** REQUIRED ACTION **
For this task, copy all of the data below exactly and skip the pictures.

BEGIN INFORMATION SHOWN

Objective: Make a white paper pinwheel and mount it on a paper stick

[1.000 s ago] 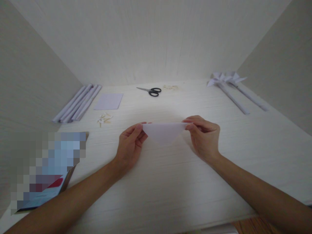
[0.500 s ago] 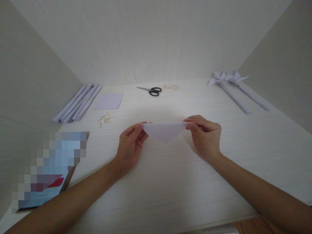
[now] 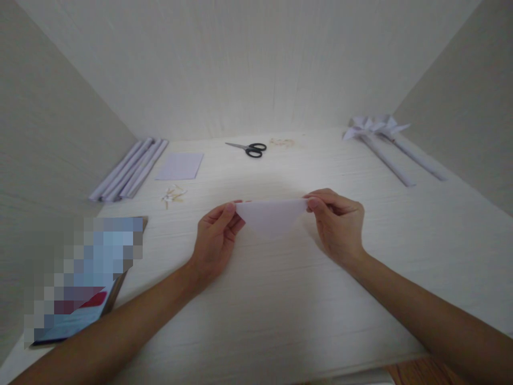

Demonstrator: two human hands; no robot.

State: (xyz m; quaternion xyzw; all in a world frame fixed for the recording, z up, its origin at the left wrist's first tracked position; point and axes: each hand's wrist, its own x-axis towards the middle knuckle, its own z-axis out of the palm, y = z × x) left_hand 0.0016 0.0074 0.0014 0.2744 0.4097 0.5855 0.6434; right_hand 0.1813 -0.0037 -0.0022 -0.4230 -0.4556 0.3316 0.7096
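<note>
A white sheet of paper (image 3: 272,216), folded into a triangle with its long edge away from me, is held up between both hands over the white table (image 3: 256,315). My left hand (image 3: 216,235) pinches its left corner between thumb and fingers. At the right corner, my right hand (image 3: 339,222) has a similar pinch, thumb on the near side. The paper's lower tip points toward me and blends into the pale tabletop. Beyond the hands lie black-handled scissors (image 3: 250,148).
Several rolled paper tubes (image 3: 126,168) lie at the left, beside square paper (image 3: 180,166) and small cotton-tipped sticks (image 3: 173,196). Small pale bits (image 3: 281,142) sit by the scissors. Two paper pinwheels (image 3: 387,152) rest at the back right. A partly blurred screen device (image 3: 90,315) leans left.
Both hands keep their pinch on the folded paper. The paper's lower tip looks slightly tilted compared with before; the view has shifted a little.
</note>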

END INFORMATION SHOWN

** ANSWER FOR THE TASK **
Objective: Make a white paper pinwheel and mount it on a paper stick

[1.000 s ago] 
[0.500 s ago] 
[now] 

Demonstrator: two human hands; no robot.

State: (xyz m; quaternion xyzw; all in a world frame fixed for the recording, z up, its origin at the left wrist's first tracked position; point and axes: each hand's wrist, its own x-axis towards the middle knuckle, its own z-axis out of the palm, y = z × x) left_hand 0.0016 0.0074 0.0014 0.2744 0.4097 0.5855 0.6434; right_hand 0.1813 -0.0037 -0.0022 -0.4230 -0.4556 0.3316 0.7096
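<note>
A white sheet of paper (image 3: 272,216), folded into a triangle with its long edge away from me, is held up between both hands over the white table (image 3: 256,315). My left hand (image 3: 216,235) pinches its left corner between thumb and fingers. At the right corner, my right hand (image 3: 339,222) has a similar pinch, thumb on the near side. The paper's lower tip points toward me and blends into the pale tabletop. Beyond the hands lie black-handled scissors (image 3: 250,148).
Several rolled paper tubes (image 3: 126,168) lie at the left, beside square paper (image 3: 180,166) and small cotton-tipped sticks (image 3: 173,196). Small pale bits (image 3: 281,142) sit by the scissors. Two paper pinwheels (image 3: 387,152) rest at the back right. A partly blurred screen device (image 3: 90,315) leans left.
Both hands keep their pinch on the folded paper. The paper's lower tip looks slightly tilted compared with before; the view has shifted a little.
</note>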

Nothing remains to add to the output.